Life on Mars is one step closer to “virtual” reality as nine winners have been announced for the first phase of HP Mars Home Planet–a project that pairs creators using Launch Forth product design platform with virtual reality to simulate a utopian civilization of one million people on Mars.
From buildings, vehicles, farms and clothing, this co-creation project of professional architects, engineers, designers and artists from around the world explores how one million humans could thrive on the red planet given its climate and atmospheric challenges.
HP Mars Home Planet runs on Launch Forth, a product design platform where more than 120,000 designers, engineers and others meet. The platform allows people to collaborate on ideas, solve problems, and create solutions for challenges using open innovation to accelerate the product development process.
HP Mars Home Planet launched as a three-phase, yearlong project in August when HP Inc., NVIDIA and Launch Forth teamed with Autodesk, Epic Unreal Engine, Fusion, HTC Vive, Microsoft and Technicolor.
In the first phase of Mars Home Planet, participants submitted conceptual designs for the buildings, vehicles, smart cities, and transportation systems that will support one million humans in an area of Mars called Mars Valley. The challenge broke Launch Forth’s record of 34,000 participants and close to 500 entries in around two months.
The winners, who, will be awarded $38,080 in total prizes, were determined by public voting and a panel of judges that included Robert Zubrin, president of the Mars Society, an architect, an industrial designer, and Andrew Anagnost, chief executive officer of Autodesk, and five others.

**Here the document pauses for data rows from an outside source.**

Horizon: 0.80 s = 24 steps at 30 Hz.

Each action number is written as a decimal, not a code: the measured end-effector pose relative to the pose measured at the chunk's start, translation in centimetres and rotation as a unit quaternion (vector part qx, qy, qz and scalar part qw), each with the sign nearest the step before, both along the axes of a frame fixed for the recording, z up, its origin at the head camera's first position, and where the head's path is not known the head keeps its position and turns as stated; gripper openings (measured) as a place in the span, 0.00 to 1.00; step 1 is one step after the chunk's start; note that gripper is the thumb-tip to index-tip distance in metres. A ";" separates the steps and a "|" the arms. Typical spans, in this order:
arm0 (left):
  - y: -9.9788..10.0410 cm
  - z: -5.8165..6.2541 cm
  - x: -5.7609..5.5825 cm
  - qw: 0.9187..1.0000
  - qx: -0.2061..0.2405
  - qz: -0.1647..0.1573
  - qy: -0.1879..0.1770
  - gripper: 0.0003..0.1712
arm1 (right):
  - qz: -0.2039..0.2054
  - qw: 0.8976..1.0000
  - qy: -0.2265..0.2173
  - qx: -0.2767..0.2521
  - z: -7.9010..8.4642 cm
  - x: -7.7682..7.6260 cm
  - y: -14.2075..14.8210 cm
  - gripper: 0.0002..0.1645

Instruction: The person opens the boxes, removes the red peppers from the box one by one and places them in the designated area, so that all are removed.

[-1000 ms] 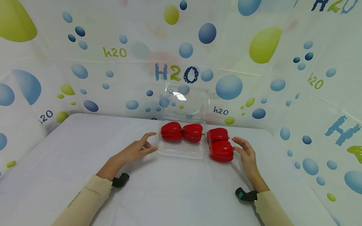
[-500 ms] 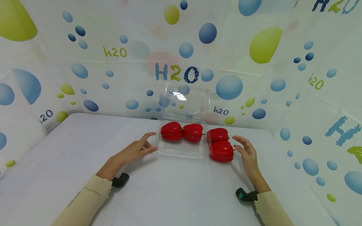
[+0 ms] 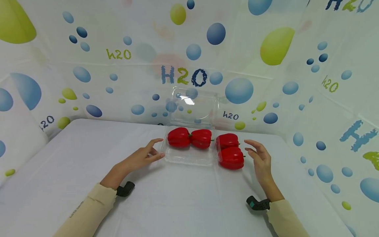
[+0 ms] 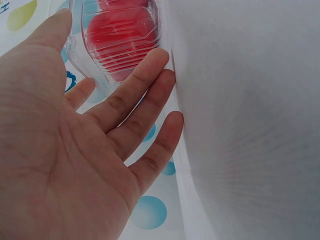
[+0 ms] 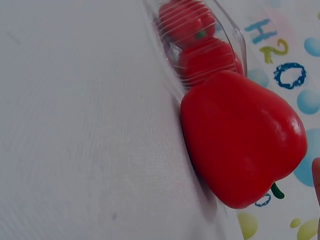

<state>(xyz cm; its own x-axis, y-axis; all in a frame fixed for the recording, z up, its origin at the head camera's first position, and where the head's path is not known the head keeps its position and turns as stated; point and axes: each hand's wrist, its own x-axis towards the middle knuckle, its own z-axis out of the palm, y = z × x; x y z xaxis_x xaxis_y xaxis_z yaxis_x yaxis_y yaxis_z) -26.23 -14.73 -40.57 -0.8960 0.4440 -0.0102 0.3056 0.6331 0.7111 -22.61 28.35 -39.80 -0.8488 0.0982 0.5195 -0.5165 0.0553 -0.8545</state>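
A clear plastic clamshell container (image 3: pixel 189 158) stands near the table's back with its lid (image 3: pixel 196 107) raised. Inside, along the rear, lie two red bell peppers, a left one (image 3: pixel 178 137) and a right one (image 3: pixel 201 138). Two more sit outside by its right wall: a rear pepper (image 3: pixel 227 141) and a front pepper (image 3: pixel 232 158). My left hand (image 3: pixel 139 158) is at the container's left side, fingers relaxed and spread; whether the fingertips touch the wall I cannot tell. To the right of the outer peppers, my right hand (image 3: pixel 262 163) hovers, fingers loosely bent, holding nothing.
A white cloth covers the table (image 3: pixel 183 200). Behind it hangs a patterned curtain (image 3: pixel 142 29) with blue and green drops, directly behind the lid. Dark wrist cameras are strapped on both wrists, the left camera (image 3: pixel 125 189) and the right camera (image 3: pixel 257 203).
My right hand has drawn slightly to the right, away from the outer peppers. The left hand, container and peppers stay put; the head view has shifted a little.
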 end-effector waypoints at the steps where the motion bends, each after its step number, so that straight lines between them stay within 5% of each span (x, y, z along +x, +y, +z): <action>1: 0.0 0.0 0.0 1.000 0.000 0.000 0.001 0.41 | 0.003 1.000 0.003 0.000 0.0 0.0 -0.1 0.19; 24: 0.0 0.1 0.1 1.000 -0.001 0.001 0.002 0.42 | 0.093 0.993 0.060 0.028 1.1 1.1 -2.2 0.19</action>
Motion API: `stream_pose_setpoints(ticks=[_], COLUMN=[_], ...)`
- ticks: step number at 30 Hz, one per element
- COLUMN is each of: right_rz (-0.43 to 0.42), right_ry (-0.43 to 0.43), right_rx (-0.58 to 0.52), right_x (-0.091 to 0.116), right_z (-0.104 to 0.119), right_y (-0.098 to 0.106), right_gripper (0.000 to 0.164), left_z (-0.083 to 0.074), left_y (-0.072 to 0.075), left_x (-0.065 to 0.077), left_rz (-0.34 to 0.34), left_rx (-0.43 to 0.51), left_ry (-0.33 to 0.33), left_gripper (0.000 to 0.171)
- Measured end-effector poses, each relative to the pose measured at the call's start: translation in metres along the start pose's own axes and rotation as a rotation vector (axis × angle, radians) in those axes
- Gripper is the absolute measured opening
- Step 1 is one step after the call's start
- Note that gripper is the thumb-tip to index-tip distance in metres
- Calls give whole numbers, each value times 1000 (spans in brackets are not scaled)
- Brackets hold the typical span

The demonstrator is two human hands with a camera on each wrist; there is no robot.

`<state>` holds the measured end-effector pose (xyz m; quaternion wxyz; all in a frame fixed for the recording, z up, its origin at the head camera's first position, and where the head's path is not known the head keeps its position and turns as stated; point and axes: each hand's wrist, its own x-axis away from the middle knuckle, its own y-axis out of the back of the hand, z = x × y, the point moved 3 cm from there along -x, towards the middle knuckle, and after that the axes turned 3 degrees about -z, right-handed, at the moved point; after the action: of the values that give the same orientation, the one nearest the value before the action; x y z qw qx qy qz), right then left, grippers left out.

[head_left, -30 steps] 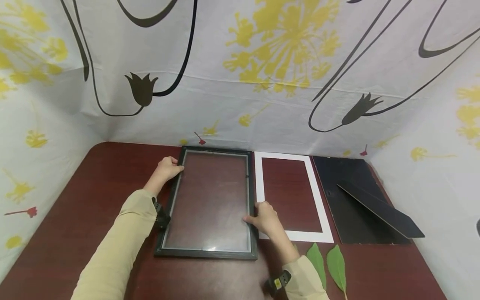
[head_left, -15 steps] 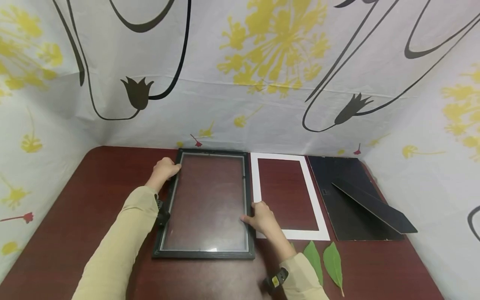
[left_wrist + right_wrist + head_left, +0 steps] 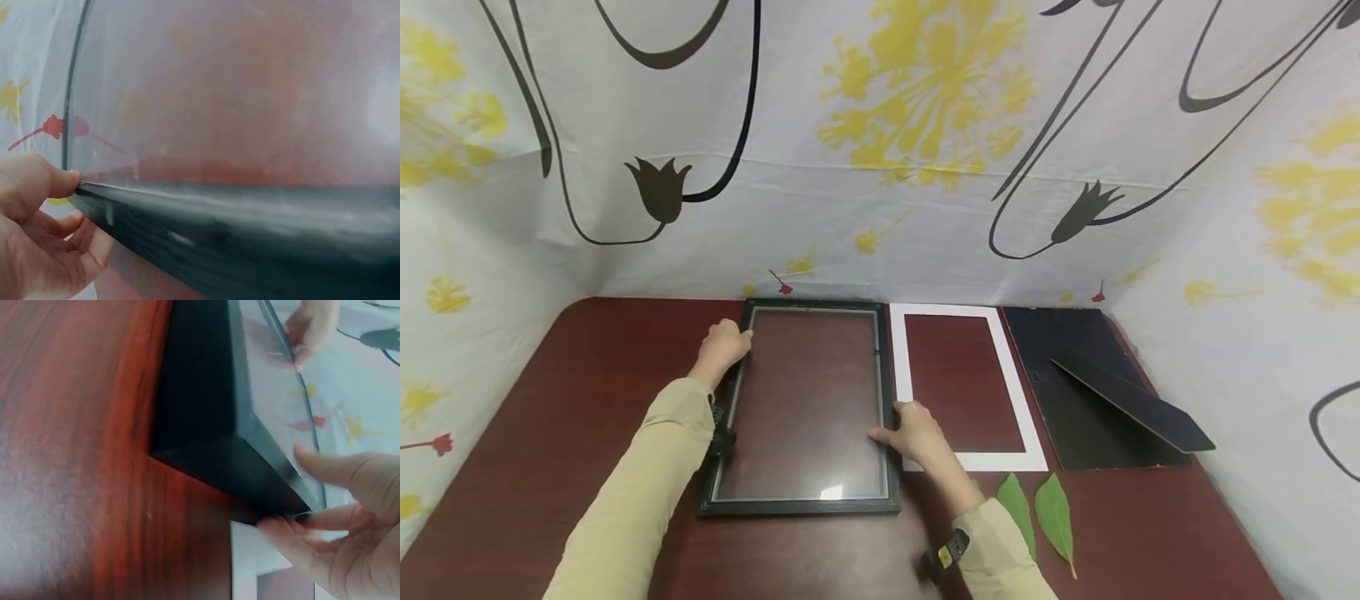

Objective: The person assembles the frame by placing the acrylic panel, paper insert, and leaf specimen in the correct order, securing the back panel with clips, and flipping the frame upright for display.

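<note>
A black picture frame (image 3: 891,475) with a clear pane (image 3: 805,400) lies on the dark red table. At its left side, toward the far corner, my left hand (image 3: 721,350) grips the rim; in the left wrist view the thumb lies on the top edge, fingers below. My right hand (image 3: 919,435) holds the right side lower down, thumb over the rim and fingers against the outer wall (image 3: 250,481). Just right of the frame lies a white mat (image 3: 1030,425), partly covered by the right hand.
Farther right lies a black backing board (image 3: 1075,333) with its stand leg (image 3: 1135,404) raised. Green leaves (image 3: 1055,512) lie near the right forearm, which hides part of them. A patterned cloth (image 3: 820,208) rises behind the red table (image 3: 595,417).
The head view has turned slightly, so everything sits farther left in it. Both hands keep the same grip on the picture frame, which stays beside the mat.
</note>
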<state>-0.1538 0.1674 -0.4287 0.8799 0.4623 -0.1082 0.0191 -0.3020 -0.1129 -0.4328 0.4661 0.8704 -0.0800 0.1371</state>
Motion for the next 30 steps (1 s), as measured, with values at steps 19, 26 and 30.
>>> stream_pose_setpoints(ticks=[19,26,30], right_rz=[-102,-106,-95], right_ry=[-290,-361,-390], right_rx=[120,176,178], right_x=[-7,-6,-10], right_z=[-124,-142,-145], right_y=[91,98,98], right_gripper=[66,47,53], left_z=[43,48,49], left_y=[-17,-17,-15], left_x=[51,74,85], left_rz=[230,246,268], left_rx=[181,174,218], left_ry=[-55,-118,-124], left_gripper=[54,53,58])
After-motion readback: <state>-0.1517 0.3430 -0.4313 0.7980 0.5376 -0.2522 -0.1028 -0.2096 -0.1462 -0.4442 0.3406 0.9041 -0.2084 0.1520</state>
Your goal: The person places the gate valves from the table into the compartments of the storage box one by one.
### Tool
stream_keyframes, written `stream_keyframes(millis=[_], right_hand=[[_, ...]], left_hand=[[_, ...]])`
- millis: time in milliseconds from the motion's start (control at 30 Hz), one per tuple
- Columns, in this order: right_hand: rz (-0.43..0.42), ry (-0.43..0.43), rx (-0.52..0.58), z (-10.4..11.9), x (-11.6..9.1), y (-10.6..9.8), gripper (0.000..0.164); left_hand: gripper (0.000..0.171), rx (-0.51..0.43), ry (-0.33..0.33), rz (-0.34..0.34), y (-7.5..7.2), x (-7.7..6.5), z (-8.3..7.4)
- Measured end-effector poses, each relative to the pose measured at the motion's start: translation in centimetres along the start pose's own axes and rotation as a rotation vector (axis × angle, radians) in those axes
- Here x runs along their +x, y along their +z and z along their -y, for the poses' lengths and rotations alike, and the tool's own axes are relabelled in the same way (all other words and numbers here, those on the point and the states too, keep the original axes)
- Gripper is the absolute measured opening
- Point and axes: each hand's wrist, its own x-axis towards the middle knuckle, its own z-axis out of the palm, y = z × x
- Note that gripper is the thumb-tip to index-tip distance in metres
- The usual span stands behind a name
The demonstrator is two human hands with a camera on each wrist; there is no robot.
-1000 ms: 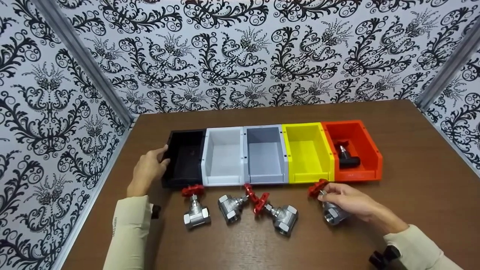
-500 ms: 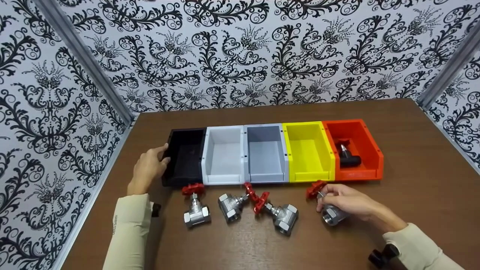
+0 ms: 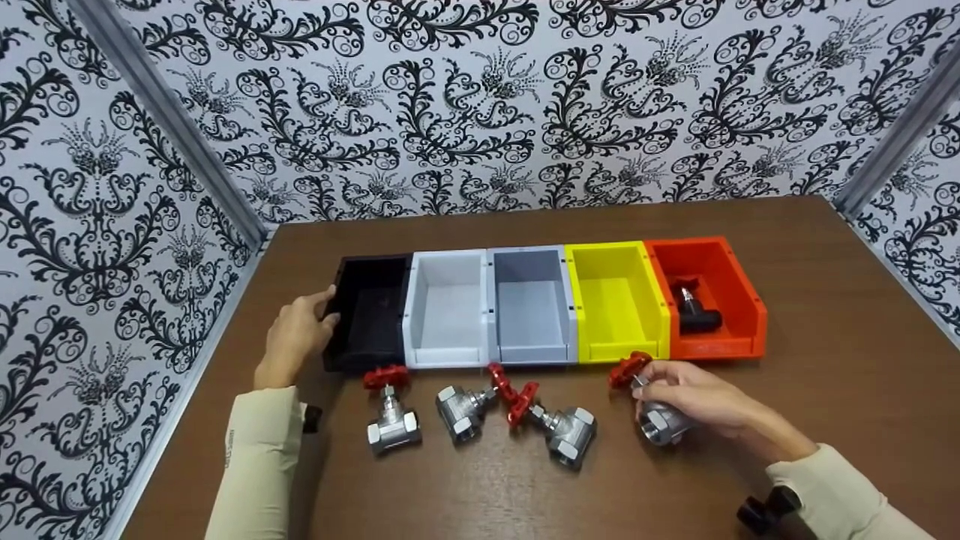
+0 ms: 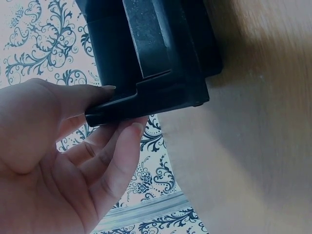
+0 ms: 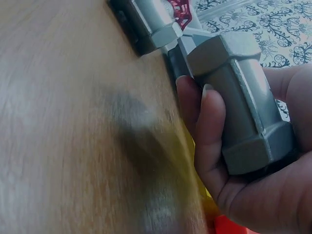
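Observation:
My left hand (image 3: 294, 341) is at the left side of the black bin (image 3: 367, 358). In the left wrist view its thumb lies inside the bin's wall (image 4: 161, 95) and the fingers outside, pinching it. My right hand (image 3: 701, 394) grips a steel gate valve (image 3: 661, 425) with a red handwheel (image 3: 628, 370), in front of the yellow bin (image 3: 626, 351). Seen from the right wrist, the fingers curl round the valve's hexagon-ended body (image 5: 243, 105), which is above the table. The palm partly hides the valve.
Three more red-wheeled valves lie before the bins: a left one (image 3: 393, 427), a middle one (image 3: 461, 412) and a right one (image 3: 566, 433). White (image 3: 450, 358), grey (image 3: 534, 354) and red (image 3: 716, 348) bins complete the row. A black-handled fitting (image 3: 697, 319) lies in the red bin.
The valve in my right hand has risen slightly and shifted a little to the left, its handwheel nearing the yellow bin's front. My left hand has stayed on the black bin.

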Motion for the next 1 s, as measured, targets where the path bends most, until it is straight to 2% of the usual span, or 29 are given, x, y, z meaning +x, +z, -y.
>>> stream_keyframes(millis=[133, 267, 633, 1000], right_hand=[[0.011, 0.014, -0.005, 0.4, 0.1, -0.1, 0.035], [0.0, 0.03, -0.007, 0.7, 0.3, -0.1, 0.036], [-0.024, -0.023, 0.011, 1.2, 0.7, 0.2, 0.028], [-0.038, -0.004, 0.032, 1.4, 0.8, 0.4, 0.029]], left_hand=[[0.051, 0.001, -0.001, -0.004, 0.0, 0.0, 0.1], [0.051, -0.004, -0.003, -0.002, 0.0, 0.0, 0.1], [0.052, -0.02, 0.013, -0.002, 0.1, 0.0, 0.1], [0.052, -0.019, 0.013, 0.001, 0.1, 0.0, 0.3]])
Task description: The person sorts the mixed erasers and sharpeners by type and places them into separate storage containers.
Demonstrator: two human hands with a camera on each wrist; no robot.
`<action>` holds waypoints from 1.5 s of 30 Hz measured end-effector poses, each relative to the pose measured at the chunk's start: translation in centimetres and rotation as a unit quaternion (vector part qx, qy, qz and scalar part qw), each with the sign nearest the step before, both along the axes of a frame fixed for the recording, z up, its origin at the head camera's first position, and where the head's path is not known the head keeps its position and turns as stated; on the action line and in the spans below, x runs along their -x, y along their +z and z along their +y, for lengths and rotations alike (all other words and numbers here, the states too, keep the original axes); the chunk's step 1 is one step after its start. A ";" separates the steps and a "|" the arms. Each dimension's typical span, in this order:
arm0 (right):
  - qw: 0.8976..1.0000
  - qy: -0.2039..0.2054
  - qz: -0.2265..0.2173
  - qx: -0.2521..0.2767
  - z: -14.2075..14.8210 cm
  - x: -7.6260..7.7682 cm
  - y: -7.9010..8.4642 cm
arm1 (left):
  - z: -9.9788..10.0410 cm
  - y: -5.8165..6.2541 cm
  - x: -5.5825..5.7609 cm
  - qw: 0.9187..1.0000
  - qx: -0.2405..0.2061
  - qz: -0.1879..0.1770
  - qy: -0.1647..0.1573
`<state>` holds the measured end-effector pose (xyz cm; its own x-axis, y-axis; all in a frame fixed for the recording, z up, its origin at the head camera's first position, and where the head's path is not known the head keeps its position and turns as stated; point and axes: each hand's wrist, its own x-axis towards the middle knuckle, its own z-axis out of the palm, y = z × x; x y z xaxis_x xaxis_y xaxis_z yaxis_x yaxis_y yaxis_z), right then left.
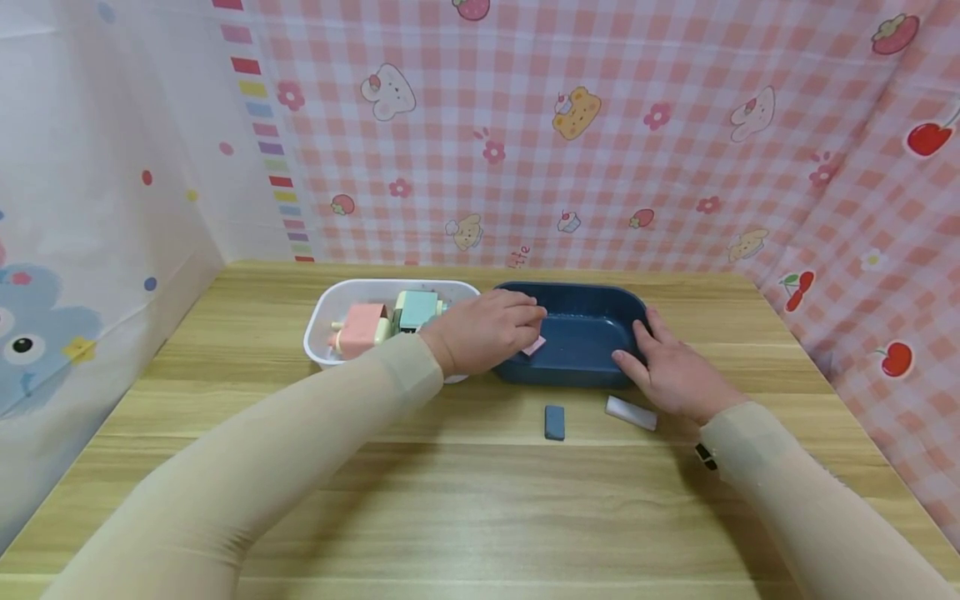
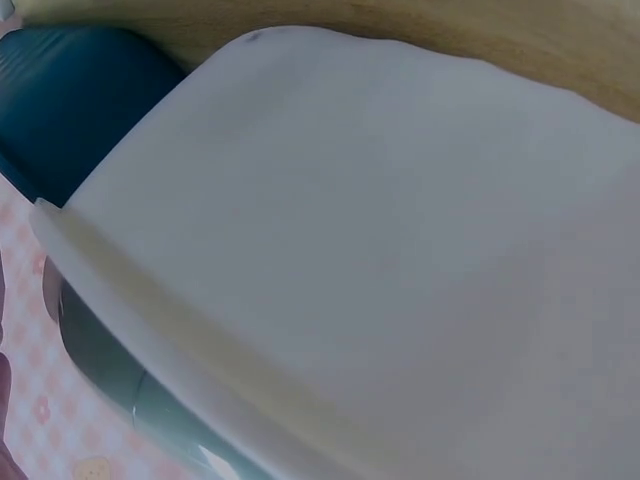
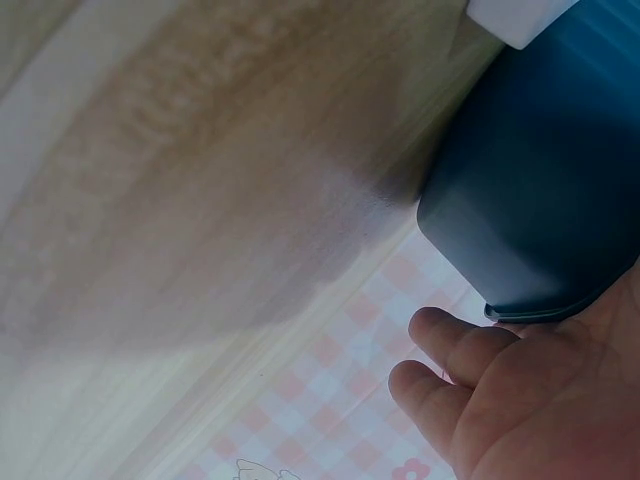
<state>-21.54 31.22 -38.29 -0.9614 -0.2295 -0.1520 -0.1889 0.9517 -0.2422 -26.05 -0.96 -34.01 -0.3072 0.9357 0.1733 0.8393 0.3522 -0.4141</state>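
My left hand [image 1: 487, 329] reaches over the meeting ends of a white plastic bin [image 1: 318, 321] and a dark blue bin [image 1: 577, 375]. Its fingers bend downward, and a small pink block [image 1: 534, 345] shows at the fingertips, inside the blue bin's left end; the contact is partly hidden. My right hand [image 1: 678, 375] holds the blue bin's right end, thumb and fingers over the rim. In the right wrist view two fingers [image 3: 450, 345] extend past the rim. A pink pencil sharpener [image 1: 362, 327] and a teal one [image 1: 417, 310] lie in the white bin.
A small grey-blue block [image 1: 554, 422] and a white oblong block [image 1: 631, 412] lie on the wooden table [image 1: 480, 517] in front of the blue bin. Patterned cloth [image 1: 525, 142] hangs behind the table and at both sides.
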 end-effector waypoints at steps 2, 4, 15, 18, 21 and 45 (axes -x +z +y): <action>1.000 0.000 -0.001 -0.002 0.0 0.0 0.0 | 0.1 0.0 0.0 1.000 0.002 -0.001 0.004; 1.000 0.000 0.000 -0.003 0.0 0.0 0.0 | 0.1 0.0 0.1 1.000 0.005 -0.002 0.008; 1.000 -0.001 0.000 -0.001 0.0 0.0 0.0 | 0.5 -0.1 0.3 1.000 0.002 -0.010 0.023; 1.000 0.000 0.001 -0.001 0.0 0.0 0.0 | 0.6 0.0 0.3 0.999 0.009 -0.017 0.034; 1.000 0.000 0.001 0.000 0.0 0.0 -0.1 | 0.8 0.1 0.3 0.999 0.015 -0.022 0.042; 1.000 -0.002 0.004 -0.003 -0.1 -0.1 0.0 | 1.3 0.2 0.5 0.996 0.032 -0.049 0.061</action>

First-round winners were named for their innovation in infrastructure, transportation, architecture, design, engineer, and science. Yih Foo Looi of Malaysia, for example, won in the innovation in engineering realm with the project “Living Environments from Hostile Wastes” while Jorge Moreno Fierro of Columbia won in the design category with the project “Bio System.” Meanwhile, in the science category, the Lake Matthew Team from the United States won with its “Artificial Geomagnetic Field to Protect a Crewed Mars Facility from Cosmic Rays” entry.
Phase two of HP Mars Home Planet, the 3D modeling competition, is now open for submissions through Feb. 25, 2018. Participants use Autodesk software to create 3D models of buildings, city infrastructure, vehicles, sports stadiums, city parks, schools, furniture, and anything else that might be found in a utopian Martian human civilization of one million humans. Participants can create whatever they desire.
Winners will bring their 3D models into Technicolor’s Unreal Engine, with creative and technical leadership from that company, to create a VR simulation of what life on Mars could be like for its one million residents. The environment will build on Mars Valley terrain from Fusion’s Mars 2030 game, which is based on NASA Mars research and high-resolution photography.
The entire project looks to a time in the future where there are families and communities living a utopian lifestyle on Mars. The goal of the project is to engage creative thinkers to solve some of the challenges of urbanization on the red planet. Ultimately, through the VR experience, people here on Earth will be able to experience what life on Mars might be like.